La première personne fait deux choses. Elle donne une voix à ce qui n'en a pas, et elle règle le problème de l'inventaire : au lieu d'énumérer des services, le film énumère des verbes — j'accueille, je coordonne, j'orchestre, je me transforme.
Reste que tourner sur une plateforme aéroportuaire ne s'improvise pas. La zone est réglementée mètre par mètre, les mouvements d'avions ne s'arrêtent pas pour une caméra, et un drone n'y vole que sur autorisation. Trois jours de tournage, accompagnés à chaque étape par les services de l'aéroport : c'est grâce à eux que nous avons pu suivre un avion en roulage depuis une voiture, travailler au plus près des pistes, et disposer d'une piste fermée pour nous. Sans cette coordination, il n'y a pas de film — il y a des plans depuis la salle d'embarquement.
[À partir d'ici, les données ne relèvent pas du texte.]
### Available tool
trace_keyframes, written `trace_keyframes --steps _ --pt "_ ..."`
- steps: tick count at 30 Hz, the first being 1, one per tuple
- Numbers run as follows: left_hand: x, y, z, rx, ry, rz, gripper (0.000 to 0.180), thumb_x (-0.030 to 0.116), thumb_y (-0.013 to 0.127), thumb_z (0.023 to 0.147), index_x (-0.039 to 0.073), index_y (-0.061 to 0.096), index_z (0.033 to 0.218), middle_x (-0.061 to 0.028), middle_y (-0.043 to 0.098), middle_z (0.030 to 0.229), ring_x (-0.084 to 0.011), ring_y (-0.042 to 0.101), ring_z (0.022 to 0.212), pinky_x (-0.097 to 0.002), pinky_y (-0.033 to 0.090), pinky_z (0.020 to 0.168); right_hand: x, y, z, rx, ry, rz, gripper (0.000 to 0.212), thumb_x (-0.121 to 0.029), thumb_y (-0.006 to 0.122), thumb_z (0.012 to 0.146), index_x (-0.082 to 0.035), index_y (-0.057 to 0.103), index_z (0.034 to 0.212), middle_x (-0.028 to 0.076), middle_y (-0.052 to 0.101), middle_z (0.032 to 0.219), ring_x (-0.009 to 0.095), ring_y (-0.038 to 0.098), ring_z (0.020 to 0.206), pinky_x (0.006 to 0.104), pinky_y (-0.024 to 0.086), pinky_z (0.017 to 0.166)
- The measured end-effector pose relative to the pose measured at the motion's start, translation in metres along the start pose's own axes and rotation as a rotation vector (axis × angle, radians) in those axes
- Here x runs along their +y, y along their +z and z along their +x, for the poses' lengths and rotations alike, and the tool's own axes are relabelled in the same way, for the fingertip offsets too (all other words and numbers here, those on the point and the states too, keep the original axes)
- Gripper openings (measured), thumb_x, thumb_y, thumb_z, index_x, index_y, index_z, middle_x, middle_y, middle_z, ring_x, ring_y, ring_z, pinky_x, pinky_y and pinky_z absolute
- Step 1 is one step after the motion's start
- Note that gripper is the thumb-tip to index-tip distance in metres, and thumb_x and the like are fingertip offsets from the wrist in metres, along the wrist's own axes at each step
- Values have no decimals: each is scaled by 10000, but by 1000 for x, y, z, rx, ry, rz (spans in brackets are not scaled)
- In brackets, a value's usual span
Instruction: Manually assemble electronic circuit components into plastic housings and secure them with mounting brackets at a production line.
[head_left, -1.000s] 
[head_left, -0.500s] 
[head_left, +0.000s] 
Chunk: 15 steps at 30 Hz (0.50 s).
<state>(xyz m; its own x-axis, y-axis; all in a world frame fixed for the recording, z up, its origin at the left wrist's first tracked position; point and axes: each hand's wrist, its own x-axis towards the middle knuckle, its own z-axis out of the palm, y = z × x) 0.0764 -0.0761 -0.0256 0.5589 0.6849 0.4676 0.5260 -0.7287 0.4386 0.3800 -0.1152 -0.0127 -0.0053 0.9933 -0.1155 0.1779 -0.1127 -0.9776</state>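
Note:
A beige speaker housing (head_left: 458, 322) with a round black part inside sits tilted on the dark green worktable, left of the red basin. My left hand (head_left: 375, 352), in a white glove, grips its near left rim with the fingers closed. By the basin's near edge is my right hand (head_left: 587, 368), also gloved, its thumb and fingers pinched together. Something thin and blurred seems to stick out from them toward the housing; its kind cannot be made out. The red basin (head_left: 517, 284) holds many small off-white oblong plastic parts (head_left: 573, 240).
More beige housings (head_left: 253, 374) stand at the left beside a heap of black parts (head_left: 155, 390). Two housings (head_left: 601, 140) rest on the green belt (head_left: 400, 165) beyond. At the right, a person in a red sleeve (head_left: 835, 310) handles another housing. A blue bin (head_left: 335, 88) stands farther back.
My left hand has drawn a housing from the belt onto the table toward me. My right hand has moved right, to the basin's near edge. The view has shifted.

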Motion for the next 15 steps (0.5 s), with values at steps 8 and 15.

Elle permet aussi de tenir ensemble des sujets qui d'habitude se contredisent : la croissance et la décarbonation, le trafic et le territoire, la technique et les gens. Le film assume un chiffre, celui de la plateforme : 280 millions d'histoires en cinquante ans.
Un film d'entreprise de cette nature demande une écriture avant les images. Le tournage vient servir un texte, et non l'inverse — les prises de vues par drone comme les portraits d'équipes illustrent chacune une ligne écrite d'avance.